* **WHAT YOU ARE ASKED TO DO**: From the first line to the last, please reproduce the material exactly, skipping the pictures.

== == ==

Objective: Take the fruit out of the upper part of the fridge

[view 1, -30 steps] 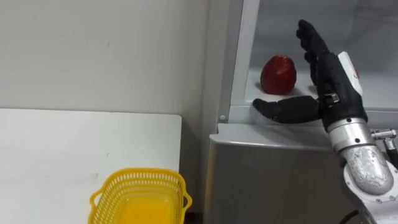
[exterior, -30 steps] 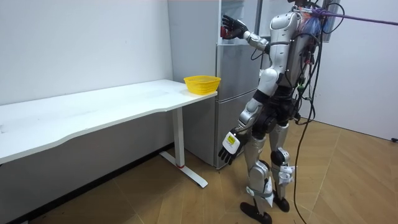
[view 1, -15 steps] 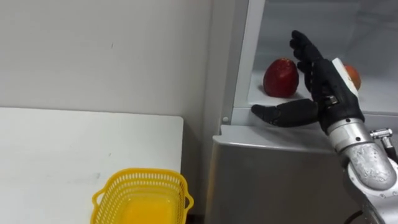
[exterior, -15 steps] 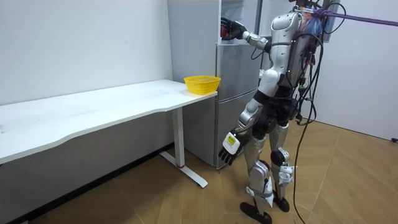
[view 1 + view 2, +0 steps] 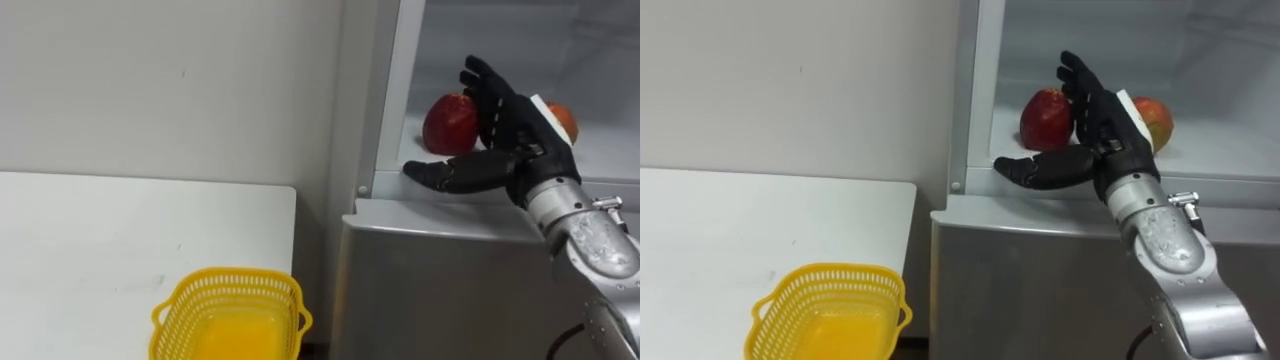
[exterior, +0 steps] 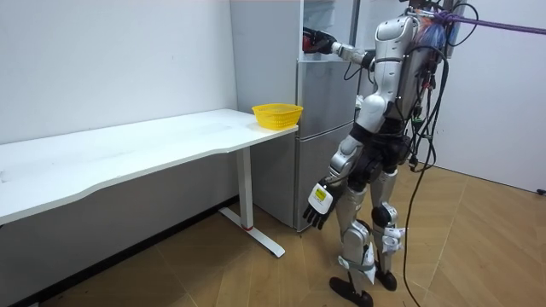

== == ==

* **OUTPUT**:
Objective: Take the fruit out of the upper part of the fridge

[view 1, -30 steps] 
[exterior, -30 steps] 
[view 1, -15 steps] 
[exterior, -15 steps] 
[view 1 + view 2, +0 steps] 
[exterior, +0 steps] 

With this, the output is complete.